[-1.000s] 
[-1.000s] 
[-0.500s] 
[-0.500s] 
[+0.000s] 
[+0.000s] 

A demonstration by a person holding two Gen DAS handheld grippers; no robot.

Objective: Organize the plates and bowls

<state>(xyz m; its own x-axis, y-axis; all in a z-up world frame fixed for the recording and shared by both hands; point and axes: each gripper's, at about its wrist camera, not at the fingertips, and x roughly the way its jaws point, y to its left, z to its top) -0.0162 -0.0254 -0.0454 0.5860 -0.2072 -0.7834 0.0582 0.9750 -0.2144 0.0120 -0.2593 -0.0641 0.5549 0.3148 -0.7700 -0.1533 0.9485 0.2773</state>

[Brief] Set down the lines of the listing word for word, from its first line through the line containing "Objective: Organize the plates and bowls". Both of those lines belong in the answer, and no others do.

[Solution to this exercise]
[-1.000s] 
[-1.000s] 
[-0.500s] 
[-0.500s] 
[+0.000s] 
[+0.000s] 

A demonstration by a person holding two Gen DAS handheld grippers; no robot.

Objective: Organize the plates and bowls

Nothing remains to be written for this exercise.